Haelyn stepped in front of him and crouched down, holding a stone that’d been chipped away at, to form nature's own sort of weapon. Ascian’s gaze fell to it wearily. He knew this punishment was far from over, that Haelyn would spill more blood before he was finished with him. It coated the nymph already in a light layer, his colourful attire now consisting mostly of a deep red. That told Ascian further about the state of his back.

“One hundred cuts, nothing close to the amount of Nymphs you and your Reapers killed within the camp, but enough that your soul will be put into Death’s hands,” Haelyn murmured softly.

Ascian gathered his strength, jaw working to relax enough for him to speak. It had the nymph’s brow raised in question .

“You have final words?

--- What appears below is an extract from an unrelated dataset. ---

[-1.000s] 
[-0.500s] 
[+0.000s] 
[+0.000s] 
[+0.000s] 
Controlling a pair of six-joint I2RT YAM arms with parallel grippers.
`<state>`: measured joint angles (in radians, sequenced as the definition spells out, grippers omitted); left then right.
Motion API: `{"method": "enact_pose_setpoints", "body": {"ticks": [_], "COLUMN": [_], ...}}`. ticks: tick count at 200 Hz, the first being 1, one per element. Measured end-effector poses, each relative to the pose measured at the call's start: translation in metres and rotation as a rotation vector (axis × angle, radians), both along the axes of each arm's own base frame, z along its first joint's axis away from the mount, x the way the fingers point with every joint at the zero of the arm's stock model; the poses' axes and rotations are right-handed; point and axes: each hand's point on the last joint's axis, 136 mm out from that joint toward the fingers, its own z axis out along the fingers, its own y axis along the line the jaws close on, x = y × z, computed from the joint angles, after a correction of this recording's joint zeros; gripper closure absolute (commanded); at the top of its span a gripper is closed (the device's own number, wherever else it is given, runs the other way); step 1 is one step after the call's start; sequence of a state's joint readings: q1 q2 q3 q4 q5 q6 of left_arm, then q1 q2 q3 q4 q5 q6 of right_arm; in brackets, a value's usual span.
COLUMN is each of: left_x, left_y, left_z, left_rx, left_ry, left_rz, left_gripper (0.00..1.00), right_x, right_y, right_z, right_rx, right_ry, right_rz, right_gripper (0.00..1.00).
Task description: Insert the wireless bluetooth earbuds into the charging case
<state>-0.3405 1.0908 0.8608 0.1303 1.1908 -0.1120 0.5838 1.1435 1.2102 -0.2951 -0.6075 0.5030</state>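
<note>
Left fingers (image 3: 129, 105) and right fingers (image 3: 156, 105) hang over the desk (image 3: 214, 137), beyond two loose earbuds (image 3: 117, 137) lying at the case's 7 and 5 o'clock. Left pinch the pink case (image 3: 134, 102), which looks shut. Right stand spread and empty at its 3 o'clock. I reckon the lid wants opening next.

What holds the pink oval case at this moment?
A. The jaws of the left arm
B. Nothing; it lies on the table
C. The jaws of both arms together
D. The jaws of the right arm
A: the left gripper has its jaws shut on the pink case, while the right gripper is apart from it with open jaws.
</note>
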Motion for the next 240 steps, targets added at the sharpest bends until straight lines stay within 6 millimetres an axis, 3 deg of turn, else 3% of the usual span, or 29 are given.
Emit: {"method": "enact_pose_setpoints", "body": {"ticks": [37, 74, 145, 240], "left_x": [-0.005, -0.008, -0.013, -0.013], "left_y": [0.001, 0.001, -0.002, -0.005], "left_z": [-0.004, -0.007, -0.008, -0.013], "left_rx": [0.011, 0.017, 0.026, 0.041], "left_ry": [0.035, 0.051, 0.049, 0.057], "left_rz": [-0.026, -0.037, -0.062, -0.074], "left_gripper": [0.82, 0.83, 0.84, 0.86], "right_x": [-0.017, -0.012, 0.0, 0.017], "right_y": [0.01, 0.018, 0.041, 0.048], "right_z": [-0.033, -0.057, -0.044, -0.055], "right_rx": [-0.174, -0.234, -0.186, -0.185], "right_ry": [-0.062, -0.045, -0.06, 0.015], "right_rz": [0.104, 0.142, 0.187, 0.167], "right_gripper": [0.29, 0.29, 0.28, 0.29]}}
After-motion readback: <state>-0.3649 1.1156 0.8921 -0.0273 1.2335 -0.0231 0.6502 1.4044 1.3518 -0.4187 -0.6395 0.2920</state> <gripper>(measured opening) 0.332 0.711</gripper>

Please, enlighten me.”

Through the pain, Ascian curved his lips into a smirk. “I don’t answer to Death, Death answers to me.”

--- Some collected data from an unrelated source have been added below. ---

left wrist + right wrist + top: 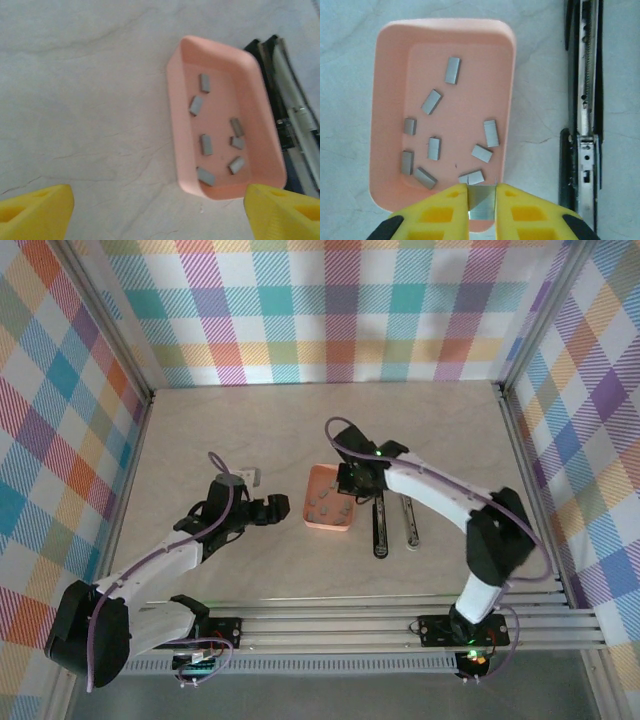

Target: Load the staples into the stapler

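The staples (434, 148) are several short grey strips scattered in a salmon-orange tray (380, 100). My right gripper (482, 192) hangs over the tray's near right corner, shut on one staple strip (483, 204) that sits upright between its yellow fingers (440, 212). The stapler (582, 100) lies opened out flat just right of the tray, its magazine channel facing up. From above, the right gripper (352, 485) is over the tray (306, 518), with the stapler (381, 528) beside it. My left gripper (157, 200) is open, empty and left of the tray (172, 100); staples (206, 144) show inside.
The stapler's two halves lie side by side, dark (380, 530) and pale (410, 525), pointing toward the near edge. A small white object (245, 478) rests by the left arm's wrist. Checked walls close in the table on three sides.
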Robot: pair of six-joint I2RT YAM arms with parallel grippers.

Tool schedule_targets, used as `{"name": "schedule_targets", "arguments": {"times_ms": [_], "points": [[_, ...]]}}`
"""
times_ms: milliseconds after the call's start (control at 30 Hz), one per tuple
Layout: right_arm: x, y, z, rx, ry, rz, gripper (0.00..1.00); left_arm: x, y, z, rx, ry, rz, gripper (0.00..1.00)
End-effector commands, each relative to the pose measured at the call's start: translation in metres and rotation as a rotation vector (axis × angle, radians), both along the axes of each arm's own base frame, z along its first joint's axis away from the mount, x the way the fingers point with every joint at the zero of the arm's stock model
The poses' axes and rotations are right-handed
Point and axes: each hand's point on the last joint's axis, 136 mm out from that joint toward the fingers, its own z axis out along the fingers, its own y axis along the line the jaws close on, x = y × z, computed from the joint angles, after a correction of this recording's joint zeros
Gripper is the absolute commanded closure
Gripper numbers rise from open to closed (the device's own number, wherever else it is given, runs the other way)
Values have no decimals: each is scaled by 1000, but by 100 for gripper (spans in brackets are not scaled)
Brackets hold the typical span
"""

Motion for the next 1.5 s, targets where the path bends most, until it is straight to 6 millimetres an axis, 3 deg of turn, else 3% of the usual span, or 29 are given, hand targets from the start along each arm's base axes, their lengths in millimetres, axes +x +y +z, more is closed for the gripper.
{"name": "schedule_targets", "arguments": {"times_ms": [0,300,533,767,1467], "points": [[-12,-19,-1,-41,-78,76,84,-5,-27,21,-68,-130,-130,10],[-67,-60,-26,-53,-47,75,84,-9,-39,15,-38,-143,-178,9],[-91,-60,-50,-83,27,101,84,-9,-35,7,-10,-128,-148,10],[-90,-55,-61,-102,56,101,84,-8,-31,8,12,-135,-138,10],[-97,-64,-80,-170,121,79,84,-9,-30,8,15,-132,-131,10]]}}
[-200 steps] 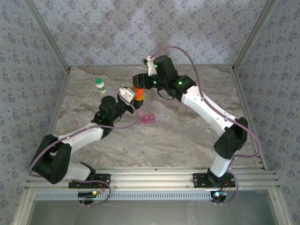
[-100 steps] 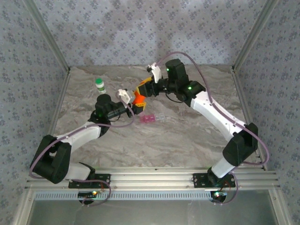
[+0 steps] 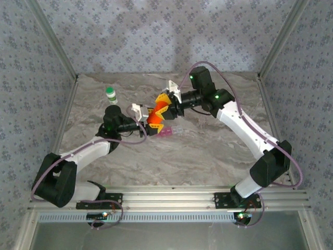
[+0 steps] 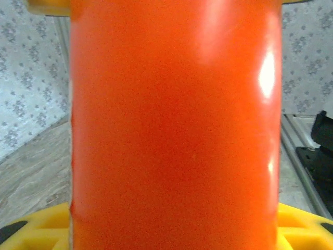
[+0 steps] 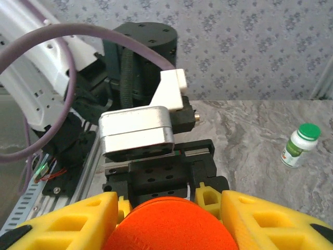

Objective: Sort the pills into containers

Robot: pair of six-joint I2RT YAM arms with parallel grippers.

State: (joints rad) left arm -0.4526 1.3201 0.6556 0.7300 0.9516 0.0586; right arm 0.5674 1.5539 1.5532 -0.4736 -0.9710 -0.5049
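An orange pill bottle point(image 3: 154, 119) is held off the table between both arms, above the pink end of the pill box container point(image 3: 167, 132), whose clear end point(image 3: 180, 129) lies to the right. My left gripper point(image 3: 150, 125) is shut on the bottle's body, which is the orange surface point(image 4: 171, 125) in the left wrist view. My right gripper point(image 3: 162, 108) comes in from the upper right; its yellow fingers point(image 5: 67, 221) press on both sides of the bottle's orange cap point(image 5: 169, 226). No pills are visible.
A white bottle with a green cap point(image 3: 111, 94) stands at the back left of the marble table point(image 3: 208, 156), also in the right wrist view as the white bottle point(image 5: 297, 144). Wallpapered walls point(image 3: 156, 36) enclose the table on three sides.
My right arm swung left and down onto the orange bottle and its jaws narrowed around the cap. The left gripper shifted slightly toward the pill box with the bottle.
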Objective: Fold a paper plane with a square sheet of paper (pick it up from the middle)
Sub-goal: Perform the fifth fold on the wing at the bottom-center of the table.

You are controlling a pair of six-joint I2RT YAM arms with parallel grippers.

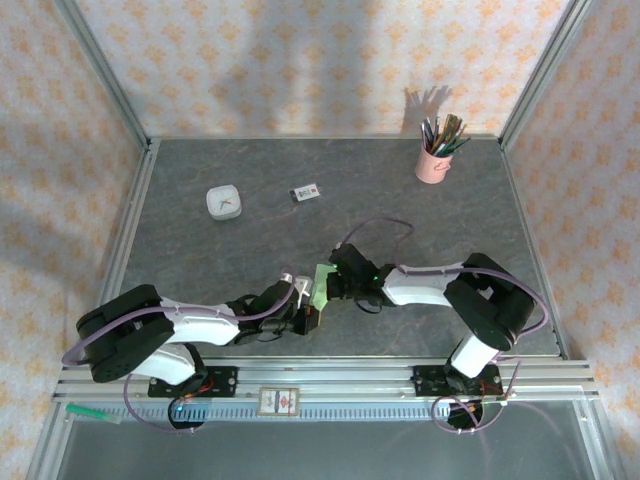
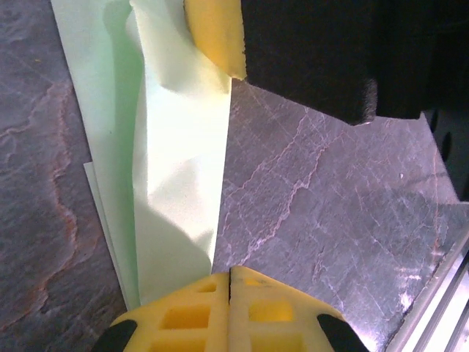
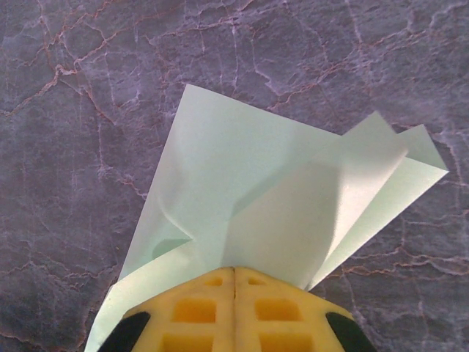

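Grey marbled tabletop, near edge at 6 o'clock: I see the folded green paper [image 1: 322, 283] lying between the left gripper [image 2: 230, 282] and the right gripper [image 3: 234, 277], both with jaws closed tight. From each wrist camera it spreads toward 12 o'clock off the fingertips. Its near edge hides beneath the yellow pads [image 3: 205, 308], so I cannot tell whether it is pinched or merely pressed.

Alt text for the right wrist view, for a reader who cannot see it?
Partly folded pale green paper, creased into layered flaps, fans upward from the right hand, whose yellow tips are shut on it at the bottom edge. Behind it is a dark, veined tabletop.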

Haelyn let out a huff of a laugh before his smile dropped and he sliced the dagger over Ascian’s chest. Ascian clung to his words, repeated them over and over again in his mind. Focused on them to provide him with the strength he needed not to let out a sound.

I don’t answer to Death, Death answers to me.

I don’t answer to Death, Death answers to me.

I don’t answer to Death, Death answers to me.

Again and again with each new cut that peeled his skin apart and pulled new racing trails of blood down his body. A hundred of them accumulated until the light from the sun dimmed with the return of the moon to the sky.

Haelyn threw the stone dagger away when he finished, staring down at Ascian’s shaking, blood-covered body while he stared right back. The roots around his wrists loosened and receded into the ground, his body slumping from the loss of them. The pressure from the vine around his throat increased, not because of anything the nymph commanded, but because Ascian no longer held enough strength to keep himself up.

Oxygen grew less available. His vision less sharp. It wasn’t the darkness of night that greeted him first, no, it was the sweet relief of unconsciousness. His last sight was that of Haelyn who watched him curiously.